__What the task requires__: Go through the listing below and show each line that has the word "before".
= Beginning of Section =
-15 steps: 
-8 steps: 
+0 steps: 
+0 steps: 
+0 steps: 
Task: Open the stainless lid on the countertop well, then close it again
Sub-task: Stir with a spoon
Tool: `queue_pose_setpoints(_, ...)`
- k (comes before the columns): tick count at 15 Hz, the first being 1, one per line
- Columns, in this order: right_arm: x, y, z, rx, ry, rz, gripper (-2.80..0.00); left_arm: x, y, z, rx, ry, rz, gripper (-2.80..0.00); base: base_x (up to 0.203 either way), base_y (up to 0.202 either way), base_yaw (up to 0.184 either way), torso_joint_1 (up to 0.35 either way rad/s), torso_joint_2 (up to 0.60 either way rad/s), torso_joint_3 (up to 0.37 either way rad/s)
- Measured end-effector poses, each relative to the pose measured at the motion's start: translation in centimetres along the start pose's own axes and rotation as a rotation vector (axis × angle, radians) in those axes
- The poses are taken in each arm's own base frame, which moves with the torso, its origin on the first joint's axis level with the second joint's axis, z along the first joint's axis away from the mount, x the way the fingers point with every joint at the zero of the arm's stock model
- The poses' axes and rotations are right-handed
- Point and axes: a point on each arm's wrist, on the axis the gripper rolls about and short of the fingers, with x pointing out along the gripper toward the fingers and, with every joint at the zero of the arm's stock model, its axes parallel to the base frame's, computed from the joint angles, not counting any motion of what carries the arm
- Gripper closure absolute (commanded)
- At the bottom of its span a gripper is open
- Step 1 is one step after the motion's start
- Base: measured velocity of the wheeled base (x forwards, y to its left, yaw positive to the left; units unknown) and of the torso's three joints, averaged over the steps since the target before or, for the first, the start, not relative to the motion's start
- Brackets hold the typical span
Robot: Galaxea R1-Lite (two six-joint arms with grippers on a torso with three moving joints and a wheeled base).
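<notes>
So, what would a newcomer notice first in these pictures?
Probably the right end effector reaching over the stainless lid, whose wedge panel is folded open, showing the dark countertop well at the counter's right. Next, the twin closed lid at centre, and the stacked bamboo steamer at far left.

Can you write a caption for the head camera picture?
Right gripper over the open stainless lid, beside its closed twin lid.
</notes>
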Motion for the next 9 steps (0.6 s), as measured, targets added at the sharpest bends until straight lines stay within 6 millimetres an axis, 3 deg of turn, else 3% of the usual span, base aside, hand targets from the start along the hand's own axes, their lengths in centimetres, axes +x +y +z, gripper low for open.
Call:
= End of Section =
__Written reply__:
- k (comes before the columns): tick count at 15 Hz, the first being 1, one per line
- Base: measured velocity of the wheeled base (x forwards, y to its left, yaw positive to the left; units unknown) and of the torso's three joints, averaged over the steps since the target before or, for the first, the start, not relative to the motion's start

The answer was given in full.